<<<<
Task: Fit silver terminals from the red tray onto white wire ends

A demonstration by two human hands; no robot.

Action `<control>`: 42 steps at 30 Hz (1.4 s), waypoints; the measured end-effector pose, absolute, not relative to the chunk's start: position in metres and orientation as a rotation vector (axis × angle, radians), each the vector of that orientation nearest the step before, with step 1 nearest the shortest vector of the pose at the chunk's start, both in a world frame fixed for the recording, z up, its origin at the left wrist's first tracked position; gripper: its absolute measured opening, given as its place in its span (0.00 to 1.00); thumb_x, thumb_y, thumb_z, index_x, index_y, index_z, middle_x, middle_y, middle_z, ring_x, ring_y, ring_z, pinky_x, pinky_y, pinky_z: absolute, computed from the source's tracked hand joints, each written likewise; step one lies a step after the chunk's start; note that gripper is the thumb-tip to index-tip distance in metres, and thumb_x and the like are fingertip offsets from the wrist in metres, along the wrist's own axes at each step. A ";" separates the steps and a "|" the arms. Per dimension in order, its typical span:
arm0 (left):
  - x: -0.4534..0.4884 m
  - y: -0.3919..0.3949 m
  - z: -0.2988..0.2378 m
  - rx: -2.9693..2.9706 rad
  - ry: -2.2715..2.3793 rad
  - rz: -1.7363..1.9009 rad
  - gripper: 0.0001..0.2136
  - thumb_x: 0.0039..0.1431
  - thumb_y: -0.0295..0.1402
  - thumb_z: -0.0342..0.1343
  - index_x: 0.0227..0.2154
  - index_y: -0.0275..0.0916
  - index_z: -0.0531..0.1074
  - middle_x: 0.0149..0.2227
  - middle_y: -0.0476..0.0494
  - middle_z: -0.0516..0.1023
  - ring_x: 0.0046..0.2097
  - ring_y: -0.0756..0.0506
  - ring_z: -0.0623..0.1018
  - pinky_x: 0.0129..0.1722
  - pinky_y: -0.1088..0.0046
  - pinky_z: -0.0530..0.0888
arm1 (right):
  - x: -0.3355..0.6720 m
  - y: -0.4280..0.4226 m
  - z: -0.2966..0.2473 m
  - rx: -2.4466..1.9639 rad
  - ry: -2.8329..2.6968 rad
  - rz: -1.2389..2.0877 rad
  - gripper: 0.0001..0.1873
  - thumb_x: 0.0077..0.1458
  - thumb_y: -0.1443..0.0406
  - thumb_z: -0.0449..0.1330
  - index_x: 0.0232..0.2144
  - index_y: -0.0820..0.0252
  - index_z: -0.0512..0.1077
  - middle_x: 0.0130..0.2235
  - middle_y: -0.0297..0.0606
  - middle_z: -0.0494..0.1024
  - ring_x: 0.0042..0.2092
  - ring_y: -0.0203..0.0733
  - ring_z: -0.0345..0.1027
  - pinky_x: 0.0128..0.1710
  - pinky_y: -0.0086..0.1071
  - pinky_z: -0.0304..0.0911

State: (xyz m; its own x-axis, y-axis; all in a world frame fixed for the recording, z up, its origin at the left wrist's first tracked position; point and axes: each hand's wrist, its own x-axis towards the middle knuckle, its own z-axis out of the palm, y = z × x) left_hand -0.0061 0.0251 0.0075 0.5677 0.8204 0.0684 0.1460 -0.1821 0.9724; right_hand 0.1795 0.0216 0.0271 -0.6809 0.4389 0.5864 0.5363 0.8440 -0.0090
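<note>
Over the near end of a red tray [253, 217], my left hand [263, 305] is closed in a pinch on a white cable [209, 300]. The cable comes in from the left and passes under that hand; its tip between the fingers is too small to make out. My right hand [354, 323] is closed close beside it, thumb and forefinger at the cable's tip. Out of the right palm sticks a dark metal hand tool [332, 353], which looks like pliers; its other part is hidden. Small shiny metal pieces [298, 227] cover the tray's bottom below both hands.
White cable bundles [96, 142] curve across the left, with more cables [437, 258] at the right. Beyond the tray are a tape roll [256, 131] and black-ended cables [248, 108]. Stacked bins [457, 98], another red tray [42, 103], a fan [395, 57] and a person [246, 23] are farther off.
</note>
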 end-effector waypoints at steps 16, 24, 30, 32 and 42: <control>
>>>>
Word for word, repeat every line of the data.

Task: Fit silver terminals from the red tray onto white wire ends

A demonstration by two human hands; no robot.

Action `<control>`: 42 steps at 30 Hz (1.4 s), waypoints; the measured end-effector pose, absolute, not relative to the chunk's start: position in metres and orientation as a rotation vector (axis × angle, radians), each the vector of that orientation nearest the step before, with step 1 nearest the shortest vector of the pose at the chunk's start, both in a world frame fixed for the recording, z up, its origin at the left wrist's first tracked position; gripper: its absolute measured opening, given as its place in its span (0.00 to 1.00); thumb_x, thumb_y, thumb_z, index_x, index_y, index_z, middle_x, middle_y, middle_z, ring_x, ring_y, ring_z, pinky_x, pinky_y, pinky_z: absolute, computed from the source's tracked hand joints, each written likewise; step one lies a step after the chunk's start; note that gripper is the thumb-tip to index-tip distance in metres, and thumb_x and the like are fingertip offsets from the wrist in metres, along the wrist's own axes at each step. A ";" separates the steps and a "|" the arms. Per dimension in order, its typical span:
arm0 (left):
  - x: -0.4534..0.4884 m
  - y: -0.3919..0.3949 m
  - z: -0.2988..0.2378 m
  - rx: -2.9693..2.9706 rad
  - ry: -2.2715..2.3793 rad
  - rz: -1.7363..1.9009 rad
  - gripper: 0.0001..0.2136
  - thumb_x: 0.0039..0.1431
  - thumb_y: -0.0295..0.1402
  - thumb_z: -0.0342..0.1343
  - index_x: 0.0227..0.2154
  - index_y: -0.0275..0.0916
  - index_z: -0.0531..0.1074
  - middle_x: 0.0149..0.2227
  - middle_y: -0.0476..0.0494
  - middle_z: -0.0516..0.1023
  - ring_x: 0.0046..0.2097
  - ring_y: -0.0756..0.0506
  - ring_z: -0.0623..0.1018
  - pinky_x: 0.0129..0.1722
  - pinky_y: -0.1088..0.0046
  - pinky_z: -0.0530..0.0888
arm1 (right):
  - x: -0.3355..0.6720 m
  - y: -0.4280..0.4226 m
  - z: -0.2966..0.2473 m
  - rx: -2.4466..1.9639 rad
  - ry: -2.8329..2.6968 rad
  - rz: -1.2389..2.0877 rad
  - gripper: 0.0001..0.1873
  - thumb_x: 0.0077..0.1458
  - thumb_y: -0.1443..0.0406
  - thumb_z: -0.0449..0.1330
  - index_x: 0.0232..0.2144
  - index_y: -0.0820..0.0252
  - index_z: -0.0512..0.1077
  - middle_x: 0.0130..0.2235
  - middle_y: -0.0297..0.0606
  - middle_z: -0.0494..0.1024
  - ring_x: 0.0042..0.2092
  - ring_y: -0.0203..0.0733
  - ring_z: -0.0345..0.1027
  - pinky_x: 0.0128..0.1710
  - pinky_y: -0.0086..0.1071
  - pinky_z: -0.0304..0.0911

State: (xyz m; its own x-axis, y-axis; all in a world frame fixed for the recording, z up, its origin at the left wrist's first tracked position; point and axes: each hand's wrist, its own x-axis towards the middle knuckle, its own z-axis out of the palm, y = z × x) left_hand -0.0061 0.0251 0.0075 0.5677 0.8204 0.0684 0.1460 -0.1821 0.9724; right_hand 0.1795 0.0216 0.0271 -0.6809 0.4389 0.5864 0.5363 0.8440 -0.0090
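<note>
Over the near end of a red tray [253, 217], my left hand [263, 305] is closed in a pinch on a white cable [209, 300]. The cable comes in from the left and passes under that hand; its tip between the fingers is too small to make out. My right hand [354, 323] is closed close beside it, thumb and forefinger at the cable's tip. Out of the right palm sticks a dark metal hand tool [332, 353], which looks like pliers; its other part is hidden. Small shiny metal pieces [298, 227] cover the tray's bottom below both hands.
White cable bundles [96, 142] curve across the left, with more cables [437, 258] at the right. Beyond the tray are a tape roll [256, 131] and black-ended cables [248, 108]. Stacked bins [457, 98], another red tray [42, 103], a fan [395, 57] and a person [246, 23] are farther off.
</note>
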 end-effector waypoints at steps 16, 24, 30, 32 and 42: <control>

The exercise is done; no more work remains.